TASK STATEMENT ▸
Give back exactly the lines that start at the one containing "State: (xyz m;" and run to the end of the material below, both ends included.

INFORMATION SUPPLIED ▸
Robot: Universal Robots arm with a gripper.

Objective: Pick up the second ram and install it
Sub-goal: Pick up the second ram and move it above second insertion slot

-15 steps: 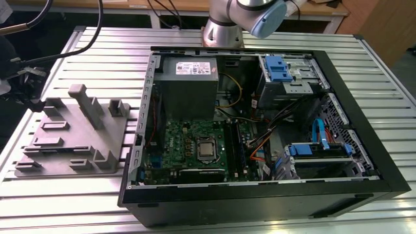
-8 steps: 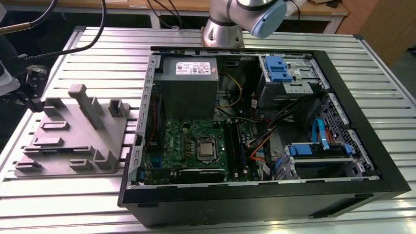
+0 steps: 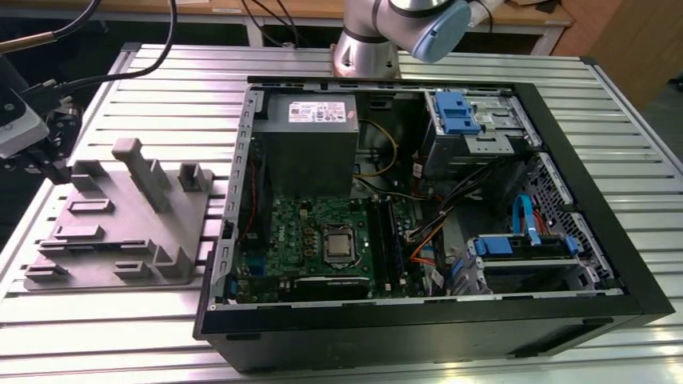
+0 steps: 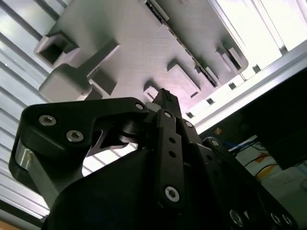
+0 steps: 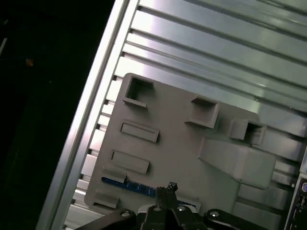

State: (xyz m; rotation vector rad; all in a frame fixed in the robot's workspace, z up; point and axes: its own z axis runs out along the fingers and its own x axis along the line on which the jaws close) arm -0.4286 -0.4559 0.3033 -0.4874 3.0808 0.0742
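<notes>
over the grey tray (image 5: 182, 134), end effector (image 5: 171, 187) hides part of the second ram (image 5: 129, 185); cannot tell its grip

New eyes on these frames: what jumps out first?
The open computer case dominates the exterior view, lying on the slatted metal table with its green motherboard exposed. On the exterior view's left sits a grey fixture tray. In the first wrist view the gripper hangs close to the second ram, a thin blue-edged board lying in that tray.
</notes>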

PROBLEM SOLUTION ▸
State: (xyz m; rotation vector rad; all in a frame fixed in the robot's workspace, z up; point and axes: its own z axis runs out along the fingers and its own x axis along the line on which the jaws close) arm -0.4286 -0.4559 0.3033 -0.4874 3.0808 0.0742
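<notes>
over the grey tray (image 5: 182, 134), end effector (image 5: 171, 187) hides part of the second ram (image 5: 129, 185); cannot tell its grip

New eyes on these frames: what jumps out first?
The open computer case dominates the exterior view, lying on the slatted metal table with its green motherboard exposed. On the exterior view's left sits a grey fixture tray. In the first wrist view the gripper hangs close to the second ram, a thin blue-edged board lying in that tray.
</notes>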

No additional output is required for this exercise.